--- Exercise materials Enclosed Below ---

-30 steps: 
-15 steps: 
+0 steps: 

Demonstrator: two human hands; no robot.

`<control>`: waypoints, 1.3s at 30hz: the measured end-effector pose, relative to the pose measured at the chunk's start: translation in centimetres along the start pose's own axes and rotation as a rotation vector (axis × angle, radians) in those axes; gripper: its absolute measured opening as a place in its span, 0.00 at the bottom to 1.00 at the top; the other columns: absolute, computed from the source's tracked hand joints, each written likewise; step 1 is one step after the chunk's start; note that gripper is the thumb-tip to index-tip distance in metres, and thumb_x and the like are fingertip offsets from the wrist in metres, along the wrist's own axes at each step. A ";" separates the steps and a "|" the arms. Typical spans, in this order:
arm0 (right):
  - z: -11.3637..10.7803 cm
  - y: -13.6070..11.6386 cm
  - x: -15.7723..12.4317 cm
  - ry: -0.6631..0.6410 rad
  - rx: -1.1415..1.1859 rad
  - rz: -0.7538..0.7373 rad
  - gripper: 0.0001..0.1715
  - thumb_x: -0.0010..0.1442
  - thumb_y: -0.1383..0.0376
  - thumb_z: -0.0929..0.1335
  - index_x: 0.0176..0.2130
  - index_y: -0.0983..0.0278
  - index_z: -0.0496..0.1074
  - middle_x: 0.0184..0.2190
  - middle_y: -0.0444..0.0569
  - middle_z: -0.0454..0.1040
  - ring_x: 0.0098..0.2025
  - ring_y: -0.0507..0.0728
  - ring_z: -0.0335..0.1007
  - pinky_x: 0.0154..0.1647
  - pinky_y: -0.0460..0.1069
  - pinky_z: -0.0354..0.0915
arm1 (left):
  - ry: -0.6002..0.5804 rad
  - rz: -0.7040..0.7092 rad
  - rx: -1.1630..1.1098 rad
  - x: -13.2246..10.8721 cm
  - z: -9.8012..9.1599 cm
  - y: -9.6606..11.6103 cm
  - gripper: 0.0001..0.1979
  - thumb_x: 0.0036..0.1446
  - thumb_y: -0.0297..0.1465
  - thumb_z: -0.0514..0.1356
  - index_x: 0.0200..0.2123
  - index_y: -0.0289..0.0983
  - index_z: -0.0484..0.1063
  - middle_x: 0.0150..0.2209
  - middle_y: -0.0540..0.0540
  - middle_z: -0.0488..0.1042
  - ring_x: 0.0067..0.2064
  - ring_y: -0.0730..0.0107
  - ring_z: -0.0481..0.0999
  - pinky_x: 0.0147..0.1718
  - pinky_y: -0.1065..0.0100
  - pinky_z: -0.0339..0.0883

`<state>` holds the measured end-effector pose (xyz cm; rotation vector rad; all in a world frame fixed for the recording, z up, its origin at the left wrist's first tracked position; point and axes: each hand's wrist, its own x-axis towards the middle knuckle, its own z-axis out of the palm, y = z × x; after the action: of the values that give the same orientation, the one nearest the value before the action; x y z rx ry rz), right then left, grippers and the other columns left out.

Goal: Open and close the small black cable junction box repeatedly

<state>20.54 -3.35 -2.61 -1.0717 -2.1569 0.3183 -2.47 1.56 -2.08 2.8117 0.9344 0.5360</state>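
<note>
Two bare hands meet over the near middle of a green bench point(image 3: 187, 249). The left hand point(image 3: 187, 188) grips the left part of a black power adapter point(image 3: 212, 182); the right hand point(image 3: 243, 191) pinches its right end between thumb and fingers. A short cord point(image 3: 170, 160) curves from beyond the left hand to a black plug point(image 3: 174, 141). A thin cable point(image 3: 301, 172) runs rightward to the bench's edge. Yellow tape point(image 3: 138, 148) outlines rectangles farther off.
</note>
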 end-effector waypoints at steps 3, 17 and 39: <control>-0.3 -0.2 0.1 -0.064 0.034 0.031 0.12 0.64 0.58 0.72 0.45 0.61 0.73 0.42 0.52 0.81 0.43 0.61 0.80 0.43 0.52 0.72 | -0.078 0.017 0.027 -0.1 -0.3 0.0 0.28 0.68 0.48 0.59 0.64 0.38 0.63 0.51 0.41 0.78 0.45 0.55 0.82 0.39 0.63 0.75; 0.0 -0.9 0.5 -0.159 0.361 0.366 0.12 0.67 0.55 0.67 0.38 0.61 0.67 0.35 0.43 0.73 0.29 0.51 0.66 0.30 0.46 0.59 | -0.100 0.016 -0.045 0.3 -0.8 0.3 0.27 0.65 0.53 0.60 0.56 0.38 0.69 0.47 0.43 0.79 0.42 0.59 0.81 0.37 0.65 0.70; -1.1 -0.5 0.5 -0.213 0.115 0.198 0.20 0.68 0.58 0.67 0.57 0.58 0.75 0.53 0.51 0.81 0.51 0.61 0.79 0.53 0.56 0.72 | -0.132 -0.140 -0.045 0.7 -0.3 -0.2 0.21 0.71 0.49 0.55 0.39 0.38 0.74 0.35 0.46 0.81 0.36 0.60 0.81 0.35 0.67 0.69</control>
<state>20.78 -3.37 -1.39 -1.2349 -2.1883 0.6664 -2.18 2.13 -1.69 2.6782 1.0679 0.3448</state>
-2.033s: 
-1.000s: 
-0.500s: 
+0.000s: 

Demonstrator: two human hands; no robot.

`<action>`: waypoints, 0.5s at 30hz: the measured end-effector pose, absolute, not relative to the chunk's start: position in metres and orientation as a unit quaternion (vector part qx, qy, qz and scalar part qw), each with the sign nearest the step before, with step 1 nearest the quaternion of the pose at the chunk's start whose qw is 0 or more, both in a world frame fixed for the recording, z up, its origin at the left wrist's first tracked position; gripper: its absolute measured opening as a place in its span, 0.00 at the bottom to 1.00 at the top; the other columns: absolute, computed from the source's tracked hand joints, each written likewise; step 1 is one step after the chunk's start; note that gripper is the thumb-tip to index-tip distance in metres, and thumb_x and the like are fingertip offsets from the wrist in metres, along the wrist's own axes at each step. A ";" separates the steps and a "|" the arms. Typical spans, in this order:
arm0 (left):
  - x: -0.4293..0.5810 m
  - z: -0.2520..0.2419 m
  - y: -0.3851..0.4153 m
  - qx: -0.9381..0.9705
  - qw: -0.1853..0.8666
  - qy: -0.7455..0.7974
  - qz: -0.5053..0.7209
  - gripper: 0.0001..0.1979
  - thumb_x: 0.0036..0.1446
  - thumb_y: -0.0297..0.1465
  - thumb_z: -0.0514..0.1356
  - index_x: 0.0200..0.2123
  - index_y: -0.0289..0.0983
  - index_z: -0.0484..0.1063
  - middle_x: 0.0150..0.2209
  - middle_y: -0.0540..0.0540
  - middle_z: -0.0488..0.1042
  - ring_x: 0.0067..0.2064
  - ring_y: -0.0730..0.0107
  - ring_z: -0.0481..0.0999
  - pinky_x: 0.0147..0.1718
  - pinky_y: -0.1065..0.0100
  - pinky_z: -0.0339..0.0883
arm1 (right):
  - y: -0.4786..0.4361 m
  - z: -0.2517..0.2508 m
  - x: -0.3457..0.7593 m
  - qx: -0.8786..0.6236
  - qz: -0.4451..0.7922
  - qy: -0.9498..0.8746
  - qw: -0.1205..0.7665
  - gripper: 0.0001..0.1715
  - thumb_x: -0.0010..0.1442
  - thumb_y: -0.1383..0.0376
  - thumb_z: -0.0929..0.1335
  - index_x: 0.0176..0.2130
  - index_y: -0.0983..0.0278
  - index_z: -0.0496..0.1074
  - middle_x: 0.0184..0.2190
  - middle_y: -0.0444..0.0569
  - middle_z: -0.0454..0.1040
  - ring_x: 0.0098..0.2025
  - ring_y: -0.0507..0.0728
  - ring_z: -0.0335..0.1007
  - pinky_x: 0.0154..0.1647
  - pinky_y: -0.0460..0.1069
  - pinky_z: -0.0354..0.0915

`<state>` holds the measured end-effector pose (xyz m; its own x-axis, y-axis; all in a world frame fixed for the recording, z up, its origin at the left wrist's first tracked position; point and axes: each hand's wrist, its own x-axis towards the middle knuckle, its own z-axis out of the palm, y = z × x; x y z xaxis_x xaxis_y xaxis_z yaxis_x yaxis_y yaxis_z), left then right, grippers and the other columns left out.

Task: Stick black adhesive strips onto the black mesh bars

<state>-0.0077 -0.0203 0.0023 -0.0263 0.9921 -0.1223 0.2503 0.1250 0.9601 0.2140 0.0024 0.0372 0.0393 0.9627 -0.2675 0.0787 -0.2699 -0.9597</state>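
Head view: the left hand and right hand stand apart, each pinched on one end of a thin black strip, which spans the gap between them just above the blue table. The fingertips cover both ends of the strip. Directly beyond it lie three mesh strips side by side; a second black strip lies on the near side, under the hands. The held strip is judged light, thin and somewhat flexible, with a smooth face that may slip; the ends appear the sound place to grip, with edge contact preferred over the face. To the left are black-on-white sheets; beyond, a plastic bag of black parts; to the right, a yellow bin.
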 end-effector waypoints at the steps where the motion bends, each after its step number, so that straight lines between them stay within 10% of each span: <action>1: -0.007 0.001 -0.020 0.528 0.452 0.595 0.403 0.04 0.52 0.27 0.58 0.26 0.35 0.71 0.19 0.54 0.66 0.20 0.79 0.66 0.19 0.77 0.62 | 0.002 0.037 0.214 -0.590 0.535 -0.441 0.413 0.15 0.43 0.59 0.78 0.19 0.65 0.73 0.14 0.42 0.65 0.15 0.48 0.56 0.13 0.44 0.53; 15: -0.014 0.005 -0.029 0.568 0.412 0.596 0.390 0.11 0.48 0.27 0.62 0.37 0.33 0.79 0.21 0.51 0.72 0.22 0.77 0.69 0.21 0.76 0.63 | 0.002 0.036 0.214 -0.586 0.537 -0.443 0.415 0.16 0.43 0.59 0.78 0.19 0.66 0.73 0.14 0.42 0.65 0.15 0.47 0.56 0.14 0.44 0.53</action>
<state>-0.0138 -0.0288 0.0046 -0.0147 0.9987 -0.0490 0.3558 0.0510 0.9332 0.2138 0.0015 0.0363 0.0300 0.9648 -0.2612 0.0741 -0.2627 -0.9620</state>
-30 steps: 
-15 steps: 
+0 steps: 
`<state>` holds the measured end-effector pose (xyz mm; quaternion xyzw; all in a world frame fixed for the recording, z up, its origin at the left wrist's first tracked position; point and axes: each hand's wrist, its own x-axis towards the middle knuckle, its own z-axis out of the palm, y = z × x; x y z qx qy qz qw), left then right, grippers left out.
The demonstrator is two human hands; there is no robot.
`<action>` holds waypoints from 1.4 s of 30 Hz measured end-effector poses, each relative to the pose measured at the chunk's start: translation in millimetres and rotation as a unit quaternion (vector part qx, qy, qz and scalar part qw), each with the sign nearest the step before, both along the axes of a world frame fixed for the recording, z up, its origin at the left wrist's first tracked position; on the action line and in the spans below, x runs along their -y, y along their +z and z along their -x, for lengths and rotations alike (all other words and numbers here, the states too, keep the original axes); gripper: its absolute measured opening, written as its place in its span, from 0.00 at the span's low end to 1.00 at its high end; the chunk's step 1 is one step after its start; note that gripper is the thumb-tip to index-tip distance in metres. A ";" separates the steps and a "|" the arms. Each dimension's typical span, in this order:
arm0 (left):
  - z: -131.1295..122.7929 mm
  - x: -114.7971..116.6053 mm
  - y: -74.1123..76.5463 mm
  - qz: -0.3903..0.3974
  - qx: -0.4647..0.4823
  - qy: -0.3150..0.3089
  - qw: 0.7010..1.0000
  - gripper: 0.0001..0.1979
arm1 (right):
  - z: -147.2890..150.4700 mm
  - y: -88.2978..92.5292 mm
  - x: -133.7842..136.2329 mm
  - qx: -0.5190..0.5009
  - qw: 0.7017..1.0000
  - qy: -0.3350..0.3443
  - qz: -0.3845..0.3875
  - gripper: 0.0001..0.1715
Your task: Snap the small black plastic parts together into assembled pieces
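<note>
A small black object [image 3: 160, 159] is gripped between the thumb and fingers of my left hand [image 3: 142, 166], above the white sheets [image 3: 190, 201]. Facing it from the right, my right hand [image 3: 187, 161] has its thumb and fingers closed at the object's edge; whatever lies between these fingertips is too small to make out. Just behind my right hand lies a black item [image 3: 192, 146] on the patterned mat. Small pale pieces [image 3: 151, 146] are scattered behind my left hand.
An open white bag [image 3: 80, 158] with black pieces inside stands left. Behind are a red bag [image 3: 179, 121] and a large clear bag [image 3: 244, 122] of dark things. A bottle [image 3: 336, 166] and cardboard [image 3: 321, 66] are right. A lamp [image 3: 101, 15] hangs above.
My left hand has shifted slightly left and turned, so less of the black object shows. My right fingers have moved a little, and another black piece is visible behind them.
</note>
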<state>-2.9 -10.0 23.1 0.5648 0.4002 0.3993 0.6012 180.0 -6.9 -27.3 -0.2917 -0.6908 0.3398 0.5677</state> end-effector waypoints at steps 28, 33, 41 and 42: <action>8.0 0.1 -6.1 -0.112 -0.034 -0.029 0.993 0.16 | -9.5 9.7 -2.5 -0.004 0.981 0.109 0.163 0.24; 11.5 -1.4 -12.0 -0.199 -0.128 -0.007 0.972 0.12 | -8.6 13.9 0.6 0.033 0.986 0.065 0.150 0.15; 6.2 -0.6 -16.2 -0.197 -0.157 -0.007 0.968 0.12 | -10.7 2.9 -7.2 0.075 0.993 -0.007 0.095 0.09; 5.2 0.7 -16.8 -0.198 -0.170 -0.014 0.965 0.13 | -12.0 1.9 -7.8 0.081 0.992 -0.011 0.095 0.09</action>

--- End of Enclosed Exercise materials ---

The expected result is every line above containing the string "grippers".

**Answer to this problem:**
`<state>` holds the measured end-effector pose (xyz cm; rotation vector rad; all in a world frame fixed for the recording, z up, its origin at the left wrist's first tracked position; point and axes: each hand's wrist, its own x-axis towards the middle knuckle, its own z-axis out of the palm, y = z × x; after the action: of the values that give the same orientation, the one nearest the value before the action; x y z rx ry rz), right then left, grippers and the other columns left out.
`<state>` holds the measured end-effector pose (xyz m; its own x-axis, y-axis; all in a world frame fixed for the recording, z up, its origin at the left wrist's first tracked position; point and axes: each hand's wrist, its own x-axis towards the middle knuckle, its own z-axis out of the palm, y = z × x; x y z xaxis_x xaxis_y xaxis_z yaxis_x yaxis_y yaxis_z), left then right, grippers and the other columns left out.
`<state>` holds the measured end-effector pose (xyz mm; quaternion xyzw; all in a world frame fixed for the recording, z up, its origin at the left wrist's first tracked position; point and axes: each hand's wrist, its own x-axis towards the middle knuckle, its own z-axis out of the palm, y = z × x; x y z qx qy qz qw), left then right, grippers left out.

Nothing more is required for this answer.